A hot-air balloon in the form of an eye soars above a marshy landscape, bearing a severed head on a plate. “Mounting toward infinity” is how Redon described this mysterious creature/contraption, which, released from the mind and the body, leaves behind the physical world to explore what lies beyond. In fin-de-siècle Paris, Redon was celebrated by Symbolist poets for his interest in making visible the world of dreams and fantasies. “My originality,” he wrote, “consists in bringing to life, in a human way, improbable beings and making them live according to the laws of probability, by putting—as far as possible—the logic of the visible at the service of the invisible.”

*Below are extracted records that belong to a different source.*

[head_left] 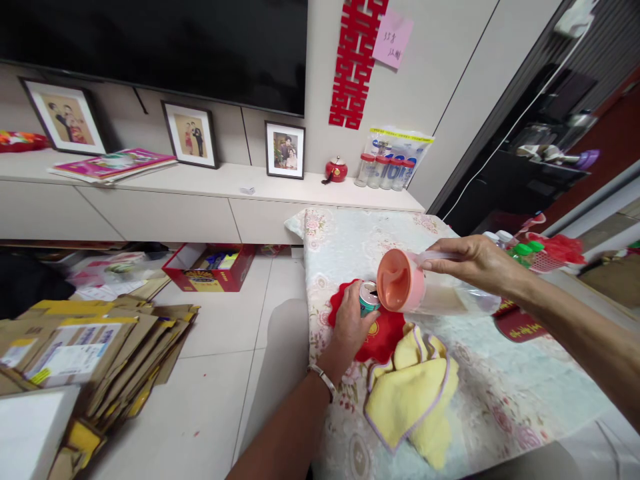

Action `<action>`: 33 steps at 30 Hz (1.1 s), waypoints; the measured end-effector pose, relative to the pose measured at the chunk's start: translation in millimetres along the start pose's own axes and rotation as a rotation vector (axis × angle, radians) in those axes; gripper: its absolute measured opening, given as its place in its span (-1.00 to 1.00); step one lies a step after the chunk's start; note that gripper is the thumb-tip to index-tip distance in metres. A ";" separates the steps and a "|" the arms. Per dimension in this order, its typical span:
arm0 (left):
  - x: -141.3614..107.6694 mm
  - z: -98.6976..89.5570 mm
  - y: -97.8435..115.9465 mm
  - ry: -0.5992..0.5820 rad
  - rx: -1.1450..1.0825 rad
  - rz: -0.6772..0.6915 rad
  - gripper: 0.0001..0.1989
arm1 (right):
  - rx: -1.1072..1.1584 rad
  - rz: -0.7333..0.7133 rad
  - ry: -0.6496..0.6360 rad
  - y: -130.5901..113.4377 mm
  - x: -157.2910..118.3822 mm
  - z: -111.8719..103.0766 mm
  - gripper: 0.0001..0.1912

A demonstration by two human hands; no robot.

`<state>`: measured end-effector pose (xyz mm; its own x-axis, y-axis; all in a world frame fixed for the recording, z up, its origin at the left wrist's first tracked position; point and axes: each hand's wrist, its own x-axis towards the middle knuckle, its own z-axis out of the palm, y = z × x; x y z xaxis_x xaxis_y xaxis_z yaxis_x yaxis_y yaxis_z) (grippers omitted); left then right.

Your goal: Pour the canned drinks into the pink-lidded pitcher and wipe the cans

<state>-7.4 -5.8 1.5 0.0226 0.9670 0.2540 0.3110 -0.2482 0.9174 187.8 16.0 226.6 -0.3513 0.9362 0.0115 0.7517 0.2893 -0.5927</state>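
My left hand (pixel 349 325) is wrapped round a small green can (pixel 369 301), which stands upright on a red scalloped mat (pixel 383 337). In my right hand (pixel 465 257) is the handle of a clear pitcher (pixel 440 298) with a pink-orange lid (pixel 400 280). The pitcher lies tilted nearly level, its lid toward the can and close to the can's top. Liquid shows inside the pitcher; whether any flows into the can I cannot tell. A yellow cloth (pixel 413 393) with a purple edge lies crumpled just in front of the mat.
The flowered tablecloth (pixel 500 373) covers the table. A dark red tin (pixel 520 327) and green-capped bottles (pixel 525 251) stand at the right. Behind are lidded jars (pixel 381 173) and a red pot (pixel 336 171) on a cabinet. Flattened cardboard (pixel 115 347) lies at the left.
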 end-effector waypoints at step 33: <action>-1.2 -0.8 1.1 0.003 -0.016 0.027 -0.30 | 0.002 -0.001 -0.005 -2.1 0.1 -0.1 -0.47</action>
<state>-7.8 -7.3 2.4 0.0276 0.9596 0.2800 0.2951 -0.2755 0.9149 186.2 15.5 227.9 -0.3547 0.9349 0.0075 0.7505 0.2895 -0.5941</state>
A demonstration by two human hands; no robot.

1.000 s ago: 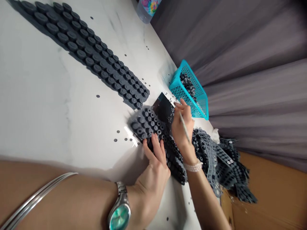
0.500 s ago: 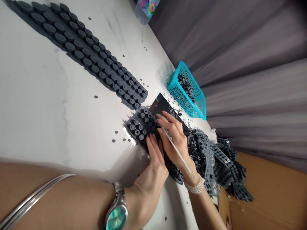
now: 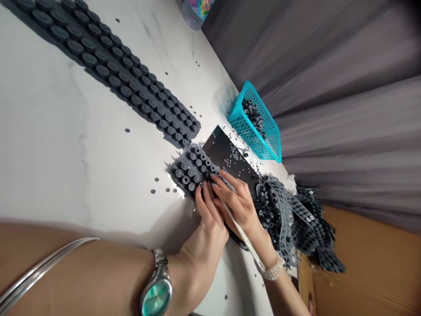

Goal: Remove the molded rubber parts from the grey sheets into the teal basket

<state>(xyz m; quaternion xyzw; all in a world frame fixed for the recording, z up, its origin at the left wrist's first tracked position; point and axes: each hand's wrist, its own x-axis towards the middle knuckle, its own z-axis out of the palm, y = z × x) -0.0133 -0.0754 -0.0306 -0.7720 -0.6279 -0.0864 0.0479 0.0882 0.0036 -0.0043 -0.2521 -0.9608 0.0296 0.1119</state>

Harnessing the suggestive power of charcoal, Redon evoked the unknown and the fantastic not only in the subject matter of his work but also in its form. At once descriptive and evanescent, the diffuse pigment creates an atmosphere beyond what is merely represented—for instance, in the way the blurred and erased charcoal around the eye-balloon charges the sky with a foreboding nebulousness. Redon called his charcoal drawings noirs (blacks), linking the medium to its color and making the drawings’ materiality central to their mystery. His use of charcoal points to something beyond the visible, a darkness that can only be felt.
Publication excerpt from MoMA Highlights: 375 Works from The Museum of Modern Art, New York (New York: The Museum of Modern Art, 2019)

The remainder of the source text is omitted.